Une réunion a été organisée à Riyad en 2015, dans l’objectif d’intégrer des représentants des groupes armés à la CNFOR, en vue d’une meilleure coordination. Cette rencontre a abouti à la création du Haut commissariat aux négociations.

Tareq Fahmi, expert au Centre national des études du Moyen-Orient, basé au Caire, note que cette multitude de forces d’opposition, militaires et politiques, n’ont réalisé aucune victoire face au régime de Bachar Al-Assad. Selon lui, la principale raison de cette faiblesse est que « les forces d’opposition dites modérées, ne se sont pas réunies autour d’un projet commun ».

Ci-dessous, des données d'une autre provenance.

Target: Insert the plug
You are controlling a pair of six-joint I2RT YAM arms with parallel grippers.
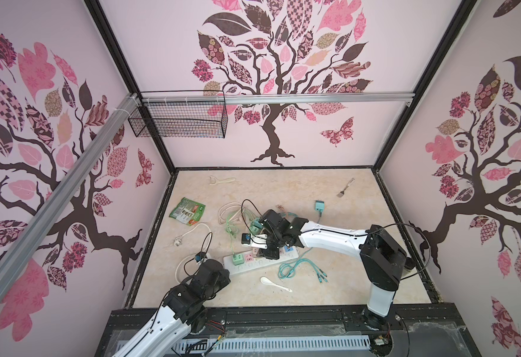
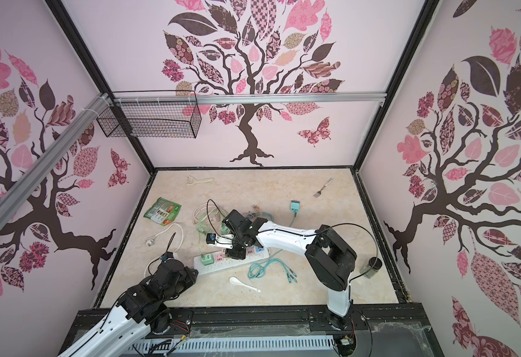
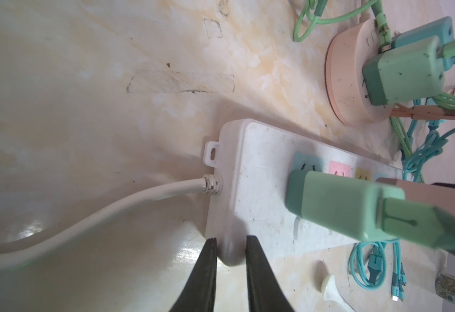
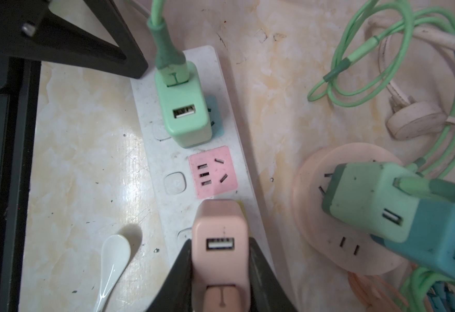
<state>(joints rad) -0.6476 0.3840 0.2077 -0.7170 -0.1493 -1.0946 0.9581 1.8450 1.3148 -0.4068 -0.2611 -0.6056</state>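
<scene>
My right gripper (image 4: 219, 240) is shut on a pink charger plug (image 4: 219, 224), which has a pink cable in one of its USB ports. It holds the plug upright over the white power strip (image 4: 150, 151), just past the empty pink socket (image 4: 212, 173), and the plug covers the yellow socket (image 4: 242, 208). Whether its prongs are in is hidden. A green charger (image 4: 185, 118) sits in the strip's blue socket. My left gripper (image 3: 231, 239) is closed on the corner of the strip (image 3: 261, 167) at its cord end.
A round pink socket hub (image 4: 329, 243) with green and blue chargers lies beside the strip. A white spoon (image 4: 113, 259) and teal cables (image 1: 299, 269) lie in front. A green packet (image 1: 187, 213), a peeler (image 1: 222, 180), a small spatula (image 1: 345, 188) and a jar (image 2: 373, 265) lie farther off.
</scene>
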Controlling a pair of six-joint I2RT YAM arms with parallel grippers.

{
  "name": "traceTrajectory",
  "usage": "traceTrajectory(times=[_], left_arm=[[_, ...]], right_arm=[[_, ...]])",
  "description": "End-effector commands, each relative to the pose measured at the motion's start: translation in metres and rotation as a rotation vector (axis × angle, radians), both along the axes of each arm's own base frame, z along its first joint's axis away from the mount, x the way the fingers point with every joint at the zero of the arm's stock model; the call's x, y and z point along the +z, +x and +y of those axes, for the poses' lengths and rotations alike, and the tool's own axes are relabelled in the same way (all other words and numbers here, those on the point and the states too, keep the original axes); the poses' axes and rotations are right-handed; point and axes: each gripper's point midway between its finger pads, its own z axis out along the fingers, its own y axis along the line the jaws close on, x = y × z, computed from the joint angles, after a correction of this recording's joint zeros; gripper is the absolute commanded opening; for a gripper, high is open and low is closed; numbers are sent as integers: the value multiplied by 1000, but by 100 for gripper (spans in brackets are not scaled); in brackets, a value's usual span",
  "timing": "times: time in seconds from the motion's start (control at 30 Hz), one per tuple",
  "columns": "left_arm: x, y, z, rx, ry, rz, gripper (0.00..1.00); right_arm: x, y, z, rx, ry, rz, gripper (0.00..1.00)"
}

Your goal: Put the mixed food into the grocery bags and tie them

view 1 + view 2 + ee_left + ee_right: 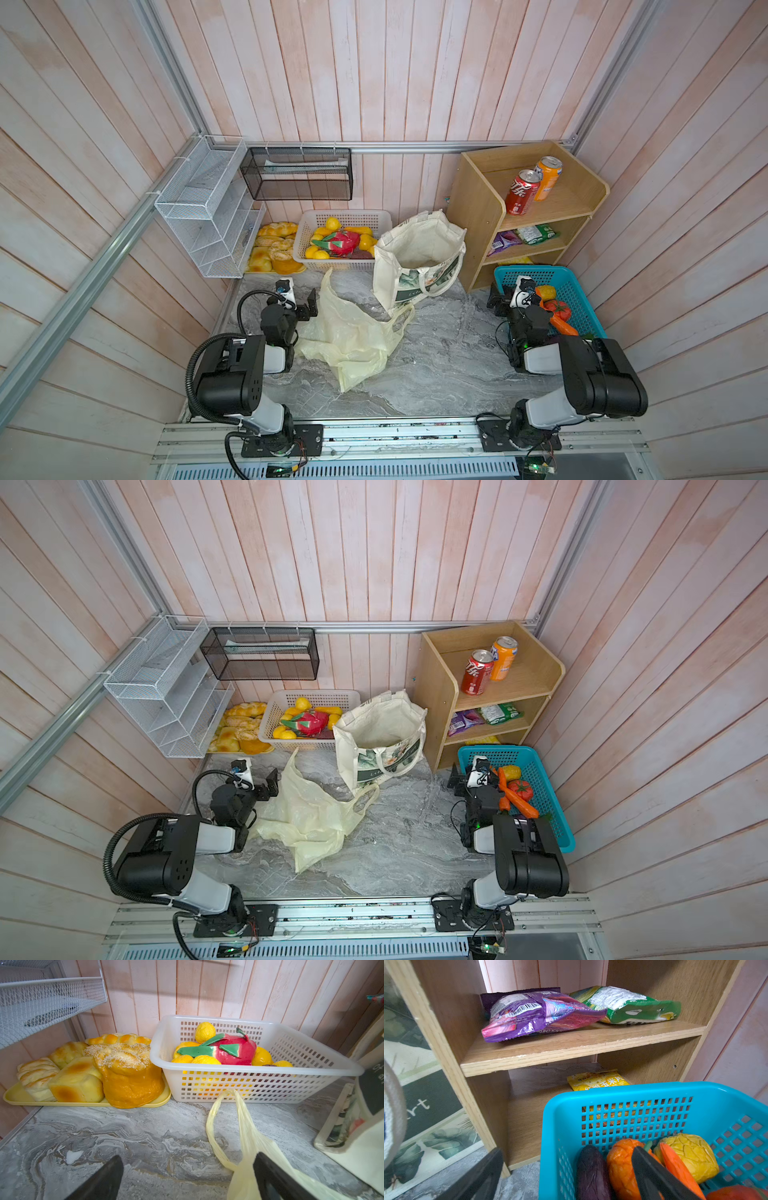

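The right gripper (568, 1150), jaws wide and empty, faces the purple snack packet (537, 1014) lying crosswise ahead and above it on the shelf (571, 1047).

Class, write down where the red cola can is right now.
In both top views the red cola can stands upright at the back right, on the top shelf of the wooden rack, beside the orange soda can.

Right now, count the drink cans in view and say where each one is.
2. The red cola can stands on the wooden shelf's top level; the orange soda can stands beside it, nearer the wall. More could hide inside the tote.
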Motion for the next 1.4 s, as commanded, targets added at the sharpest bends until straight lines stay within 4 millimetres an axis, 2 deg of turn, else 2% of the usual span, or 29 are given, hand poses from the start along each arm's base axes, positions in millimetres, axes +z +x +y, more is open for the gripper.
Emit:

« Chaque mouvement est soutenu par une puissance régionale ou internationale qui vise à garder son influence sur le territoire syrien. La Turquie et le Qatar, par exemple, soutiennent plusieurs mouvements militairement et financièrement, comme Ahrar Al-Cham et le groupe Jaïch Al-Islam », explique-t-il.

Le 13 janvier 2017 à Ankara, plusieurs groupes d’opposition syrienne ont convenu de former une délégation unique lors des pourparlers prévus le 23 janvier à Astana, au Kazakhstan. Selon Mohamad Gomaa du CEPS d’Al-Ahram, « la participation de certaines forces d’opposition aux négociations ne reflète pas de volonté sincère de résoudre le conflit par les voies politiques. Ces forces savent qu’une telle solution est encore très lointaine. Leur participation est une tentative de sauver la face et prouver qu’elles sont prêtes à coopérer ».